Drastic genetic changes like these are exceptionally rare: The way genes determine sex in mammals has stayed mostly the same for about 180 million years, Roy explains. “Mammals, with few exceptions, are kind of boring,” he said. “Previously we would have thought something like this is impossible.”
So how did the genes of this unassuming rodent end up so jumbled? It’s not an easy question to answer, especially since evolution is bound to produce some strangeness simply by chance. Roy, however, is determined to figure out the “why.” He suspects that what the team found in the vole’s genome is something like the aftermath of an evolutionary battle for dominance between the X and Y chromosome.
The research couldn’t have happened, Roy says, without collaborations with Oregon fish and wildlife biologists who had a creeping vole sample sitting in a lab freezer.
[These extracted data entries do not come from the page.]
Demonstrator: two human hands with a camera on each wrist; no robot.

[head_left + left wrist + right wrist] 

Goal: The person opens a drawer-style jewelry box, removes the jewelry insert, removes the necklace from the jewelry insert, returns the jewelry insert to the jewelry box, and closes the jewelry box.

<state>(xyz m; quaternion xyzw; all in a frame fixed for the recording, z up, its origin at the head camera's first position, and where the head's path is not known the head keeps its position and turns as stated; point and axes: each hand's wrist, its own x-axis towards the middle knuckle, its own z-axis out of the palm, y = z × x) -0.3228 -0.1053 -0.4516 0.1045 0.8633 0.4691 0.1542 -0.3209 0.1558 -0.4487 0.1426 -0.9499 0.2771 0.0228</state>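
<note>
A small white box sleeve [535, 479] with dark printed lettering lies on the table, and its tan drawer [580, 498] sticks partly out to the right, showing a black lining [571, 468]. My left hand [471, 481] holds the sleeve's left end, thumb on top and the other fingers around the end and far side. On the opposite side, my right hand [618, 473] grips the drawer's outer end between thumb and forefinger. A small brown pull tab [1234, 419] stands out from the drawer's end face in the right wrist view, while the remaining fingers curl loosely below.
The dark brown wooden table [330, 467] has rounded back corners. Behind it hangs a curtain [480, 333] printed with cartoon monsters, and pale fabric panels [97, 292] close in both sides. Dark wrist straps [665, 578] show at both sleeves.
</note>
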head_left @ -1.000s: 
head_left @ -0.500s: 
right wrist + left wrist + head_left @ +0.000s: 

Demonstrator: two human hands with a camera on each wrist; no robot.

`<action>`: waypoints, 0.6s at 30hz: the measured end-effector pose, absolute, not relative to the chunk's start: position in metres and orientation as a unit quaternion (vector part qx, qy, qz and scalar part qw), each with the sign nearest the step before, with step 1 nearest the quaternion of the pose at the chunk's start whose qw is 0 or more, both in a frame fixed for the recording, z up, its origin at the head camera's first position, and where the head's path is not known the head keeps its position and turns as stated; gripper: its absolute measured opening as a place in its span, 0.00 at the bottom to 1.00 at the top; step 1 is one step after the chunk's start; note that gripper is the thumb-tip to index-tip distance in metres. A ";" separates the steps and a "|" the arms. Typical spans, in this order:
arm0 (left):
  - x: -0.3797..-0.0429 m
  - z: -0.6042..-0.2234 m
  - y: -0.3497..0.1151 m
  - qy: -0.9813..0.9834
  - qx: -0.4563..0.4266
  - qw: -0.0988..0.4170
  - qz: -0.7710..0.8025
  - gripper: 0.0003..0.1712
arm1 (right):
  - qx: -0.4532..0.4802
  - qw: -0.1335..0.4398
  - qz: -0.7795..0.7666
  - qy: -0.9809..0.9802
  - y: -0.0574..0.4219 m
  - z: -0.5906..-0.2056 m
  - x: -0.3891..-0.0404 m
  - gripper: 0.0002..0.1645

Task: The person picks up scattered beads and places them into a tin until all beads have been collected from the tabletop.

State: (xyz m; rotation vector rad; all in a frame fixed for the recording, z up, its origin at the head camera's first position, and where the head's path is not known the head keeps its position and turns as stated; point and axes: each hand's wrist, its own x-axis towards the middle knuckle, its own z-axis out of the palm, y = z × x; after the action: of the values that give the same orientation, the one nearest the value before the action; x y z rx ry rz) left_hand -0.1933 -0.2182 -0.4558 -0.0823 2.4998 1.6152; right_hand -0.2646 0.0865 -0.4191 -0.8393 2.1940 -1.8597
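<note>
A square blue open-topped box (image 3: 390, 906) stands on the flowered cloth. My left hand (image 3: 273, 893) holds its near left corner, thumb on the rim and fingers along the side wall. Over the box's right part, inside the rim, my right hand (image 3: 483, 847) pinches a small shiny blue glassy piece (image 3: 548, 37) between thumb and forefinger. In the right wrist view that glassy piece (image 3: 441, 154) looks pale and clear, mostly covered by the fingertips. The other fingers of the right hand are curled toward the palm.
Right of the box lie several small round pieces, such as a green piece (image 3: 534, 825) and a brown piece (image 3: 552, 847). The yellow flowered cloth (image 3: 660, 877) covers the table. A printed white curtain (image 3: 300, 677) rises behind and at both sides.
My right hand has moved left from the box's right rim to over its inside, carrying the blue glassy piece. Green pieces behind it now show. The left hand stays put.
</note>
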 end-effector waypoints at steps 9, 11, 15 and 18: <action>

He also teamed up with a group from Oklahoma State University when the two groups started chatting about creeping vole DNA sequences that were posted on the internet — and both realized they were working on the same question.
Another key was working at a teaching-focused institution. Roy says he has the time to develop ideas with colleagues and students at SF State, and he can do research where he doesn’t quite know what he’ll find. “This is a great example of non-hypothesis-based biology,” Roy explained. “The hypothesis was, ‘This system is interesting. I bet if you looked into it some more, there’d be other interesting things.’”
It won’t be the last time Roy’s lab goes out on a limb. He and his collaborators plan to look into the genomes of other species related to the voles to chart the evolutionary path that led to this strange system. He’ll also continue DNA sequencing curiosities across the tree of life.
“These bizarre systems give us a handhold to start to understand why the more common systems are the way they are and why our biology works as it does,” he explained. By delving into the weirdest that nature has to offer, maybe we can come to understand ourselves better, too.
Reference: “Sex chromosome transformation and the origin of a male-specific X chromosome in the creeping vole” by Matthew B. Couger, Scott W. Roy, Noelle Anderson, Landen Gozashti, Stacy Pirro, Lindsay S. Millward, Michelle Kim, Duncan Kilburn, Kelvin J. Liu, Todd M. Wilson, Clinton W. Epps, Laurie Dizney, Luis A. Ruedas and Polly Campbell, 7 May 2021, Science.